:: PROMPT ::
Verbatim transcription of the listing is needed.

==========

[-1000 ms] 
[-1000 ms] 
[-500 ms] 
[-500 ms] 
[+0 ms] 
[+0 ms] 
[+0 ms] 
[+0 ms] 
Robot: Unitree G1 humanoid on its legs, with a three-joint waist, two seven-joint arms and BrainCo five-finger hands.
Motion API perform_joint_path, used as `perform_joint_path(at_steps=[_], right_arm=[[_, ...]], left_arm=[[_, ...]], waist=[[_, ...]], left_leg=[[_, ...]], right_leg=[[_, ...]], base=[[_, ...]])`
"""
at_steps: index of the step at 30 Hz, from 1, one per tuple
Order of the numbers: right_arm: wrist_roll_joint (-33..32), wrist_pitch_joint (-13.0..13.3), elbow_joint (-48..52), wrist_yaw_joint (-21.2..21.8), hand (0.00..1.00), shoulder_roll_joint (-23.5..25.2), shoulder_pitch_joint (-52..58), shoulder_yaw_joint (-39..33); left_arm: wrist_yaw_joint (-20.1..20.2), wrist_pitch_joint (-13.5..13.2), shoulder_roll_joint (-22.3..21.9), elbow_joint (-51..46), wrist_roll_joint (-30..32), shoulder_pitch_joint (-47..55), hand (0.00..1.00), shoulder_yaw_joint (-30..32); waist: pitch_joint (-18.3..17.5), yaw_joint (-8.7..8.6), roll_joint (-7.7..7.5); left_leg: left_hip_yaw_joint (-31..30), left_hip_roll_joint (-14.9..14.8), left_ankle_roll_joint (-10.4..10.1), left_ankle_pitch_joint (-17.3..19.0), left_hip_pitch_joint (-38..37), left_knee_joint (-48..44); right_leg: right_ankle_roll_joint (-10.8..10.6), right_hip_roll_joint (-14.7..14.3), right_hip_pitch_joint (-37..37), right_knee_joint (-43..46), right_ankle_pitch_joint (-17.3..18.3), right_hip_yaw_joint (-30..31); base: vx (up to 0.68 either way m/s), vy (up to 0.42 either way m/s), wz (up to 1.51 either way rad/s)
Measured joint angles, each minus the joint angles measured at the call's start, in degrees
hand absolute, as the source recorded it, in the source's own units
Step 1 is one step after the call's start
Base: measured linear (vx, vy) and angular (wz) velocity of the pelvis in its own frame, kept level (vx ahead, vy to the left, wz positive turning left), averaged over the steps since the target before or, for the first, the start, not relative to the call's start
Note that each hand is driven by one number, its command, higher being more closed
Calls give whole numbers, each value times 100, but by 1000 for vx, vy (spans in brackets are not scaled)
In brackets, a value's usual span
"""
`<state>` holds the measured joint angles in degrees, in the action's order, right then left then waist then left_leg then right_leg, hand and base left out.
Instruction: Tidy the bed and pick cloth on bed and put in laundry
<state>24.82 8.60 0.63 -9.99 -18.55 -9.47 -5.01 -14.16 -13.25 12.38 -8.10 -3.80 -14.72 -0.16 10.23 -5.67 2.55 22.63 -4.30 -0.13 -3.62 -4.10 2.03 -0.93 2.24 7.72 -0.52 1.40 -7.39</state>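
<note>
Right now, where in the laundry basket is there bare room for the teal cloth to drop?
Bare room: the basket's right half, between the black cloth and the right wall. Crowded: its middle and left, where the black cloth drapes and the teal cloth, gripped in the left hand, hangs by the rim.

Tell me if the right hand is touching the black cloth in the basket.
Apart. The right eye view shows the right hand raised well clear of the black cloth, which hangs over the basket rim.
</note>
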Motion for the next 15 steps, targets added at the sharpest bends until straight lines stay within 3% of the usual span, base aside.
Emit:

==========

:: EXERCISE OUTPUT ::
[-1000 ms] 
[-1000 ms] 
[-500 ms] 
[-500 ms] 
[+0 ms] 
[+0 ms] 
[+0 ms] 
[+0 ms] 
Robot: Unitree G1 humanoid on its legs, with a three-joint waist, two seven-joint arms and BrainCo five-finger hands.
Motion API perform_joint_path, used as `perform_joint_path(at_steps=[_], right_arm=[[_, ...]], left_arm=[[_, ...]], waist=[[_, ...]], left_leg=[[_, ...]], right_leg=[[_, ...]], base=[[_, ...]])`
"""
at_steps: index of the step at 30 Hz, from 1, one per tuple
Order of the numbers: right_arm: wrist_roll_joint (-33..32), wrist_pitch_joint (-13.0..13.3), elbow_joint (-48..52), wrist_yaw_joint (-21.2..21.8), hand (0.00..1.00), shoulder_roll_joint (-23.5..25.2), shoulder_pitch_joint (-52..58), shoulder_yaw_joint (-39..33); left_arm: wrist_yaw_joint (-20.1..20.2), wrist_pitch_joint (-13.5..13.2), shoulder_roll_joint (-22.3..21.9), elbow_joint (-51..46), wrist_roll_joint (-30..32), shoulder_pitch_joint (-47..55), hand (0.00..1.00), shoulder_yaw_joint (-30..32); waist: pitch_joint (-18.3..17.5), yaw_joint (-8.7..8.6), roll_joint (-7.7..7.5); left_leg: left_hip_yaw_joint (-31..30), left_hip_roll_joint (-14.9..14.8), left_ankle_roll_joint (-10.4..10.1), left_ankle_pitch_joint (-17.3..19.0), left_hip_pitch_joint (-38..37), left_knee_joint (-48..44); right_leg: right_ankle_roll_joint (-10.8..10.6), right_hip_roll_joint (-14.7..14.3), right_hip_pitch_joint (-37..37), right_knee_joint (-43..46), right_ankle_pitch_joint (-17.3..18.3), right_hip_yaw_joint (-30..31); base: vx (up to 0.68 either way m/s), vy (up to 0.42 either way m/s), wz (up to 1.51 either way rad/s)
Measured joint angles, each minus the joint angles measured at the call's start, in degrees
hand absolute, as the source recorded it, in the source's own units
Step 1 is one step after the call's start
Base: measured linear (vx, vy) and angular (wz) velocity of the pelvis in its own frame, kept level (vx ahead, vy to the left, wz positive turning left), averaged over the steps since the target before or, for the first, the start, not relative to the call's start
Note that each hand is driven by one number, its command, higher being more closed
Calls give whole numbers, each value times 100, but by 1000 for vx, vy (spans in brackets are not scaled)
In brackets, a value's usual span
"""
`<state>` holds the measured joint angles in degrees, in the action's order, right then left then waist then left_leg then right_leg, hand and base left out.
Instruction: Tidy the bed and pick cloth on bed and put in laundry
<state>24.82 8.60 0.63 -9.99 -18.55 -9.47 -5.01 -14.16 -13.25 12.38 -8.10 -3.80 -14.72 -0.16 10.23 -5.67 2.55 22.63 -4.30 -0.13 -3.62 -4.10 2.03 -0.93 2.24 7.72 -0.52 1.40 -7.39</state>
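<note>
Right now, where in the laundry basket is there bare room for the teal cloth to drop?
Bare room: the basket's right half, between the black cloth and the right wall. Crowded: its middle and left, where the black cloth drapes and the teal cloth, gripped in the left hand, hangs by the rim.

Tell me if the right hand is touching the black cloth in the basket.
Apart. The right eye view shows the right hand raised well clear of the black cloth, which hangs over the basket rim.
</note>
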Motion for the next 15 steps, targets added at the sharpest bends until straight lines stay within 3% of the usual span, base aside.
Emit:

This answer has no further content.